• [Problem description]
Going down the data below, set down exactly the line with "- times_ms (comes" and each line after it through the line with "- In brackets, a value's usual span"; no other lines.

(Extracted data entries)
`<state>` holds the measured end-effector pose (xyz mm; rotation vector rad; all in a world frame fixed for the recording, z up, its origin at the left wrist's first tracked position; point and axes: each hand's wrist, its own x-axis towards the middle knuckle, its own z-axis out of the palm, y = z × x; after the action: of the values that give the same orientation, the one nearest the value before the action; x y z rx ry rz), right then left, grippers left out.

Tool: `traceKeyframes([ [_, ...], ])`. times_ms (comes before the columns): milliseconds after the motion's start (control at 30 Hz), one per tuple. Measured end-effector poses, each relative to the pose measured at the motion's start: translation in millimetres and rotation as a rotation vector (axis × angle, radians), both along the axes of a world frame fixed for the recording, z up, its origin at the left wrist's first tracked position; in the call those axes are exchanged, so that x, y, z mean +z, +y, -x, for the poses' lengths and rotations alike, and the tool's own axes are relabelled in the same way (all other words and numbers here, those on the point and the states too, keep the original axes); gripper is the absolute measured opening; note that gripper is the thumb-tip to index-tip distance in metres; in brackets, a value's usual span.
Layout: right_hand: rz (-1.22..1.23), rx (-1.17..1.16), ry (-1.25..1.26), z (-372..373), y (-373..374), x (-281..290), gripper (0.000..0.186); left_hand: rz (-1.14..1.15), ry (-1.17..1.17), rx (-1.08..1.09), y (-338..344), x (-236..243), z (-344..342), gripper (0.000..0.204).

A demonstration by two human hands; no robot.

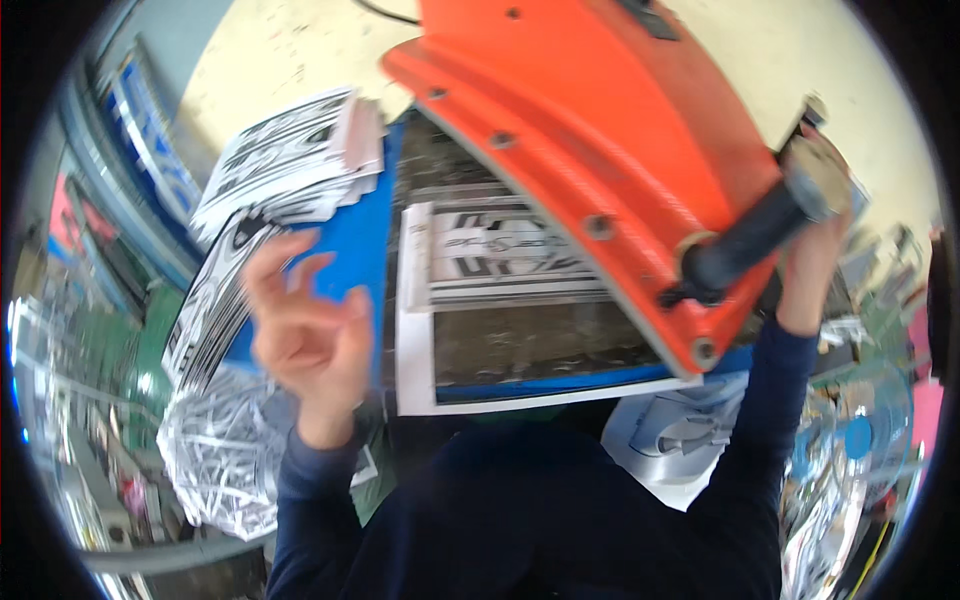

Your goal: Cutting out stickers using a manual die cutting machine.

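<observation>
A large orange metal press (640, 150) with a black handle (745, 240) spans the upper right of the work surface. My right hand (812, 240) is at the handle's outer end, closed on it and partly hidden behind it. Under the press lies a clear rectangular template (495, 250) over printed black-and-white paper, on a dark board (530, 350) with white sheet edges showing. My left hand (310, 320) is raised left of the board, fingers apart and loosely bent, holding nothing, beside a stack of printed sheets (210, 300) on a blue mat (350, 260).
Another pile of printed paper (275, 160) lies at upper left on the cream table (235, 60). Below left is a mass of shredded paper (220, 450); below right are white cut-out sheets (660, 440) and clear plastic containers (860, 430). Rails (110, 190) run along the left.
</observation>
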<state>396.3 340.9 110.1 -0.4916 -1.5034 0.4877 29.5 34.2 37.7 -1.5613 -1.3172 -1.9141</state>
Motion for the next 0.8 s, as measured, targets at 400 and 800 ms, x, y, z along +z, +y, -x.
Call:
traceKeyframes([
  [400,0.318,0.378,0.114,-33.2,43.3,-2.9,0.067,0.084,-0.386,-0.506,19.3,-15.1,-15.7,0.023],
  [800,0.435,0.15,0.321,-61.8,175.3,-0.8,0.065,0.102,-0.354,-0.497,19.4,-20.6,-15.3,0.021],
])
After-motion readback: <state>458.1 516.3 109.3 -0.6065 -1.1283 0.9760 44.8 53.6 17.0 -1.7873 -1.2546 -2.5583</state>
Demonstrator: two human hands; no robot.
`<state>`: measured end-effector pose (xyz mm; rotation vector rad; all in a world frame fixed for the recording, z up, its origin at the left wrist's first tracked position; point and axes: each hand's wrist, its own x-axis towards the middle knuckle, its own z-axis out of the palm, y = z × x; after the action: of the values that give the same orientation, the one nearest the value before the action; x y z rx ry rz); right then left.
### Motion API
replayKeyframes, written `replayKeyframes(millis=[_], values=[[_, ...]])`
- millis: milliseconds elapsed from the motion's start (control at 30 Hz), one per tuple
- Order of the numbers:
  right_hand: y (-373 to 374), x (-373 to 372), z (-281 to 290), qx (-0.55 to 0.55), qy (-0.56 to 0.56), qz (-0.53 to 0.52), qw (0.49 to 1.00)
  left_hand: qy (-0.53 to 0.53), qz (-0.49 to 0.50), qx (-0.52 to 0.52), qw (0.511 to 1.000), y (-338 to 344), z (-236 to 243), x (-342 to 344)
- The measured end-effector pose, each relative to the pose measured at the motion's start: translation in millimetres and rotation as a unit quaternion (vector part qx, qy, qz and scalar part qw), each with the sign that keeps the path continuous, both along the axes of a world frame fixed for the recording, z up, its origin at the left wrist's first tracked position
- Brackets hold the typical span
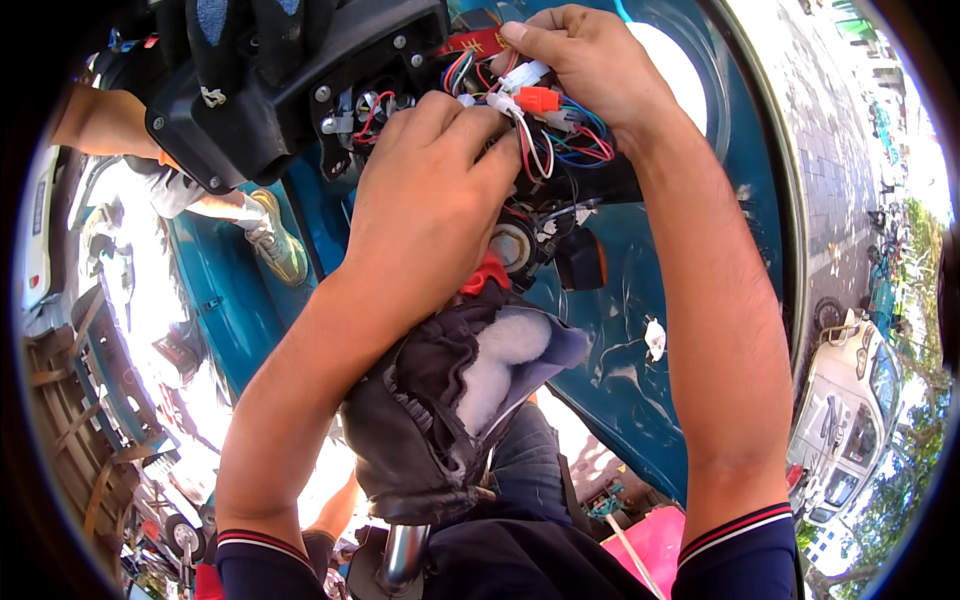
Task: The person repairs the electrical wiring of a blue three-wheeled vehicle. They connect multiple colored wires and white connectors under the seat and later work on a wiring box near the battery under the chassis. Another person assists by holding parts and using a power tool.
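Colored wires with plastic connectors spread below a black housing. My left hand is curled over them, its fingertips mostly hidden among the wiring. By its index finger lies a white connector, and an orange-red connector sits just to the right. My right hand pinches the end of a red strip with yellow marks, thumb uppermost. Another white connector lies under that hand. Below my left wrist is a dark padded cover with white fluffy lining.
The bolted black housing fills the upper left, with a black-and-blue glove on top. Another person's forearm reaches in there. Blue bodywork lies under my right arm, and a shoe shows left. A parked vehicle stands right.
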<state>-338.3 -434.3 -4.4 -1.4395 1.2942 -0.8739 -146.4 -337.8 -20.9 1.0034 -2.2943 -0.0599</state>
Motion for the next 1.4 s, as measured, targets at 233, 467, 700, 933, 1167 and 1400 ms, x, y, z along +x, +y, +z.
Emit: replayKeyframes(millis=[233, 467, 700, 933, 1167, 1400], values=[[0.6, 0.6, 0.4, 0.013, -0.004, -0.006, 1.000, -0.044, 0.063, -0.029, 0.997, -17.4, -2.5, -14.9], [0.0, 1.3, 3.0, 0.013, 0.007, 0.001, 1.000, -0.018, 0.081, -0.043, 0.996, -15.0, -8.8, -23.2], [0.0, 0.6, 3.0, 0.017, -0.004, 0.008, 1.000, 0.033, 0.061, -0.009, 0.998, -13.2, -9.9, -19.0], [1.7, -0.6, 0.1, 0.007, -0.012, 0.003, 1.000, 0.069, 0.013, 0.035, 0.997, -11.7, -6.4, -7.4], [2.4, 0.9, 1.4, -0.003, 0.004, 0.004, 1.000, 0.036, 0.045, -0.009, 0.998, -13.4, -11.4, -12.2], [1.3, 0.5, -0.7, -0.007, -0.008, 0.004, 1.000, 0.004, 0.057, -0.014, 0.998, -14.0, -8.7, -15.6]])
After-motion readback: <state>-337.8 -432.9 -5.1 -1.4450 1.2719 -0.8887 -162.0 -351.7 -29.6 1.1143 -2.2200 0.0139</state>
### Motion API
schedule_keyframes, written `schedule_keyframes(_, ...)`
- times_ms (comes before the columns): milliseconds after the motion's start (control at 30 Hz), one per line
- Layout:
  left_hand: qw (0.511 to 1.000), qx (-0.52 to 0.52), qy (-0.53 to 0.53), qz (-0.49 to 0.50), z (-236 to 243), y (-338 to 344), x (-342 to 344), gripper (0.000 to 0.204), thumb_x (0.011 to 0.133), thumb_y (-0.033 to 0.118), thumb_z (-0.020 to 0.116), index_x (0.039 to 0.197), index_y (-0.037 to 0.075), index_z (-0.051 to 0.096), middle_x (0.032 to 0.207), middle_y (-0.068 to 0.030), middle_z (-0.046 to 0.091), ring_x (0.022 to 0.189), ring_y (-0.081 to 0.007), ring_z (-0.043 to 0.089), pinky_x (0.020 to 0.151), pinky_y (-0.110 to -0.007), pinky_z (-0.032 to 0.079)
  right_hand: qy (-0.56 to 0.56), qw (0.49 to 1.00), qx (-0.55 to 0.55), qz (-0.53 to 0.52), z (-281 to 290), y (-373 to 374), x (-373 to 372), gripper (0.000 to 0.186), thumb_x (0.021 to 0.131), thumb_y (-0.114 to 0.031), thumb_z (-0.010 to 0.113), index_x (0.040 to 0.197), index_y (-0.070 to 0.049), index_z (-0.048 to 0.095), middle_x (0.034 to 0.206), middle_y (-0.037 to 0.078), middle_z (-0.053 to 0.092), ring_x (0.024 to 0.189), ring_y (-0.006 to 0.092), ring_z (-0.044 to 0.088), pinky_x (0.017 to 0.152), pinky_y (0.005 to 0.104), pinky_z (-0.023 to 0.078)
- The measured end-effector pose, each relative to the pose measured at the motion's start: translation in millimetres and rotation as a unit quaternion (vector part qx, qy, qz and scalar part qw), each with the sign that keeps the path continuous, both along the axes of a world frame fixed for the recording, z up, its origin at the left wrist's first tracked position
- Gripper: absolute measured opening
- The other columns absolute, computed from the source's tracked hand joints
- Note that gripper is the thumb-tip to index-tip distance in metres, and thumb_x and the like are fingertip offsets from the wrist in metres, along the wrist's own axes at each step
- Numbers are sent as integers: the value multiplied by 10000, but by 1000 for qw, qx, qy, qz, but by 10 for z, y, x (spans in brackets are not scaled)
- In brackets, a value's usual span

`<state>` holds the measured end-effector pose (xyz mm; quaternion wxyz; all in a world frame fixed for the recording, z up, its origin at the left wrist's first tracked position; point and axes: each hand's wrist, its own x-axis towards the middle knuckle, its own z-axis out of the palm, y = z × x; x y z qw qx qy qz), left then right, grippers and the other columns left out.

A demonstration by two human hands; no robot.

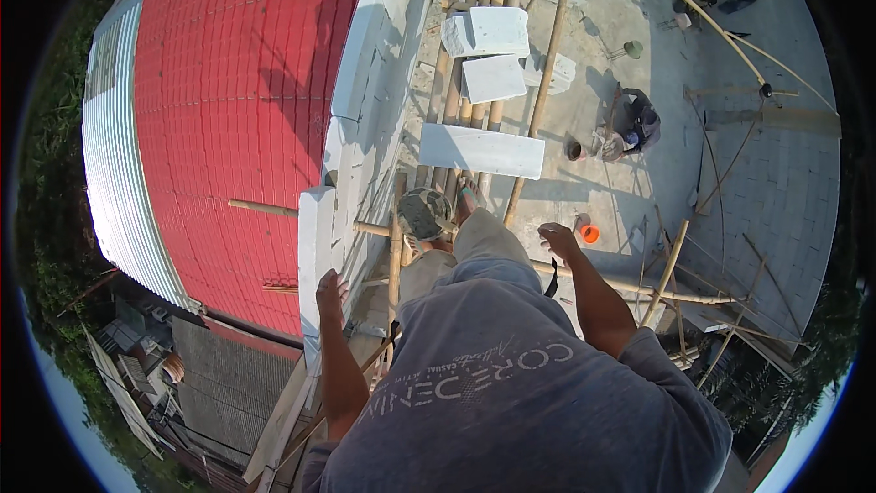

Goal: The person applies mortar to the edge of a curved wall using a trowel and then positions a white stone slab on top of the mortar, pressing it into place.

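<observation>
My left hand (pixel 332 290) is beside the end of the white block wall (pixel 316 228), its fingers apart and nothing in it. Whether the fingertips touch the block is hard to tell. Out over the right side, my right hand (pixel 557 242) hangs in the air with loosely bent fingers, and I see nothing in it. A container of grey mortar (pixel 424 213) stands by my feet on the bamboo poles (pixel 452 105). Ahead of my feet, a long white block (pixel 482 151) lies across the poles. Beyond it rest several broken white block pieces (pixel 495 78).
A red tiled roof (pixel 233 64) slopes away left of the wall. Far below on the right, a person (pixel 639 123) crouches on the concrete floor near a dark bucket (pixel 574 150). An orange bucket (pixel 589 234) stands nearer. Slanting bamboo poles (pixel 666 274) cross the right side.
</observation>
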<state>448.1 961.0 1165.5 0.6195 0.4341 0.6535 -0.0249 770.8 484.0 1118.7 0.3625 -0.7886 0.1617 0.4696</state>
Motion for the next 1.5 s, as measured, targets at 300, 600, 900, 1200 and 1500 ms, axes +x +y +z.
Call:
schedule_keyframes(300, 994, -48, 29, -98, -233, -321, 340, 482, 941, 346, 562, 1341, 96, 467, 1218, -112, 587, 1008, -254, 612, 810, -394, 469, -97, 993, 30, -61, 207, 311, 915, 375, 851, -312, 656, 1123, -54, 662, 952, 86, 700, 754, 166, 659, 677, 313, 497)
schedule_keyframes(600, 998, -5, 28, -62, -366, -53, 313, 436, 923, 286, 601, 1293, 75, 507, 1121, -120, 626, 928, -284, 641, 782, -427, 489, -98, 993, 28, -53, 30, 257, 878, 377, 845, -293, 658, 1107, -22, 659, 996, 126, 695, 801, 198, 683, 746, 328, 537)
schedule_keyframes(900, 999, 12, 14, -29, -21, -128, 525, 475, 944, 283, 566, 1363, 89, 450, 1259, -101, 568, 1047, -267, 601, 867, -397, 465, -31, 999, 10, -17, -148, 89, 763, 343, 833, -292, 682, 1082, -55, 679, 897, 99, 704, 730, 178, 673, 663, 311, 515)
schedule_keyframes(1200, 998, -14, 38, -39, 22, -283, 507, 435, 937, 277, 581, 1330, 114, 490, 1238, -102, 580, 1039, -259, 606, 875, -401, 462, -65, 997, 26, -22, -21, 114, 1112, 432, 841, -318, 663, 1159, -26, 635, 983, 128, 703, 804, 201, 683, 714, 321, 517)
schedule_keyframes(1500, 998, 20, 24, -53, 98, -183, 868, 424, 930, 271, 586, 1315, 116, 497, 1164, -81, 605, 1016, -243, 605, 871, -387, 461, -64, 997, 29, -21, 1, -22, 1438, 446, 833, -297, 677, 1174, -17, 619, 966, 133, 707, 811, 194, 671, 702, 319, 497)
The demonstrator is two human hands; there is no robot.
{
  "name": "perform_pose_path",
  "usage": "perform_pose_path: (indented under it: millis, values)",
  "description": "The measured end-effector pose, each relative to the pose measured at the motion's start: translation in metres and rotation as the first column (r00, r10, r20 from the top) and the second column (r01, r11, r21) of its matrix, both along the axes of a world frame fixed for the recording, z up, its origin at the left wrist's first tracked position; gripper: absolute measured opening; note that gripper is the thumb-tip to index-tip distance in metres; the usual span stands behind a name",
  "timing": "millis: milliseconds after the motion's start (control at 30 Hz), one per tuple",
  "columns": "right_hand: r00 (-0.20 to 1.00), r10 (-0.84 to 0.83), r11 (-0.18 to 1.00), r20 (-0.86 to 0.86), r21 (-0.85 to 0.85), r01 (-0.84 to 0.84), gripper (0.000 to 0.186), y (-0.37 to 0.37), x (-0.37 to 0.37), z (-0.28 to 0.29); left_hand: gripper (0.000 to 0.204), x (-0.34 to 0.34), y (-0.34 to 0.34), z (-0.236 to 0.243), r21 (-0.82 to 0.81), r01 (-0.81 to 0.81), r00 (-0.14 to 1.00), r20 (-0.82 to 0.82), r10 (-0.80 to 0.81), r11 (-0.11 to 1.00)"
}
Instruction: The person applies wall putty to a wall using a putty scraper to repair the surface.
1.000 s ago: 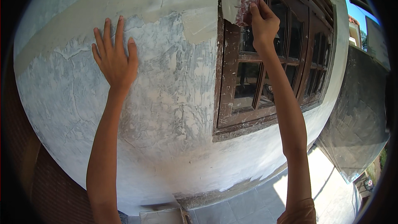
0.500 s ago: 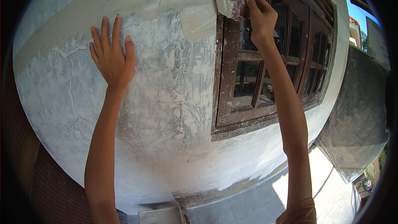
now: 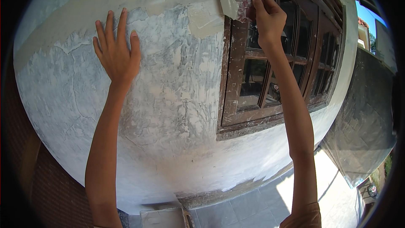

• [Solution for this task]
- times_ms (comes before the columns): milliseconds after the motion's start (control at 30 Hz), one per line
- Layout:
  left_hand: qw (0.511 to 1.000), qx (-0.52 to 0.52), qy (-0.53 to 0.53), qz (-0.49 to 0.50), z (-236 to 243), y (-338 to 344), x (-342 to 344), gripper (0.000 to 0.204), thumb_x (0.011 to 0.133), thumb_y (-0.033 to 0.118), thumb_z (-0.020 to 0.116), index_x (0.039 to 0.197), index_y (-0.037 to 0.075), index_z (-0.051 to 0.096), middle_x (0.032 to 0.207), middle_y (-0.068 to 0.030), middle_z (-0.046 to 0.091), ring_x (0.022 to 0.189), ring_y (-0.081 to 0.007), ring_z (-0.043 to 0.089), pinky_x (0.020 to 0.151), pinky_y (-0.110 to -0.007), pinky_z (-0.032 to 0.079)
  right_hand: qy (-0.56 to 0.56), qw (0.49 to 1.00), qx (-0.55 to 0.55), qz (-0.53 to 0.52), z (-281 to 290), y (-373 to 374), x (-373 to 372), gripper (0.000 to 0.186), thumb_x (0.021 to 0.131), thumb_y (-0.114 to 0.031), thumb_z (-0.010 to 0.113), index_x (0.040 to 0.197), index_y (-0.070 to 0.049), index_z (-0.048 to 0.095), middle_x (0.034 to 0.206), middle_y (-0.037 to 0.078), middle_z (-0.053 to 0.092), ring_x (0.024 to 0.189), ring_y (-0.006 to 0.092), ring_z (-0.044 to 0.088), pinky_x (0.017 to 0.152), pinky_y (0.005 to 0.104), pinky_z (-0.023 to 0.078)
- The measured end-effector pose, each relative to the pose measured at the motion's start: translation in millimetres and rotation as a unit quaternion (vector part qx, qy, qz and scalar part qw), each with the sign that keeps the path continuous, both along the axes of a world frame fixed for the recording, z up, its origin at the left wrist's first tracked position
- Gripper: absolute measured opening
- The other columns absolute, computed from the source's tracked hand joints
- Note that gripper is the thumb-tip to index-tip distance in metres, and thumb_x and the like are fingertip offsets from the wrist in metres, along the wrist's own axes at each step
- Numbers are sent as integers: the value multiplied by 10000, but by 1000 for qw, qx, qy, qz, but by 10 for z, y, x (spans in brackets are not scaled)
- In brackets, a value's usual span

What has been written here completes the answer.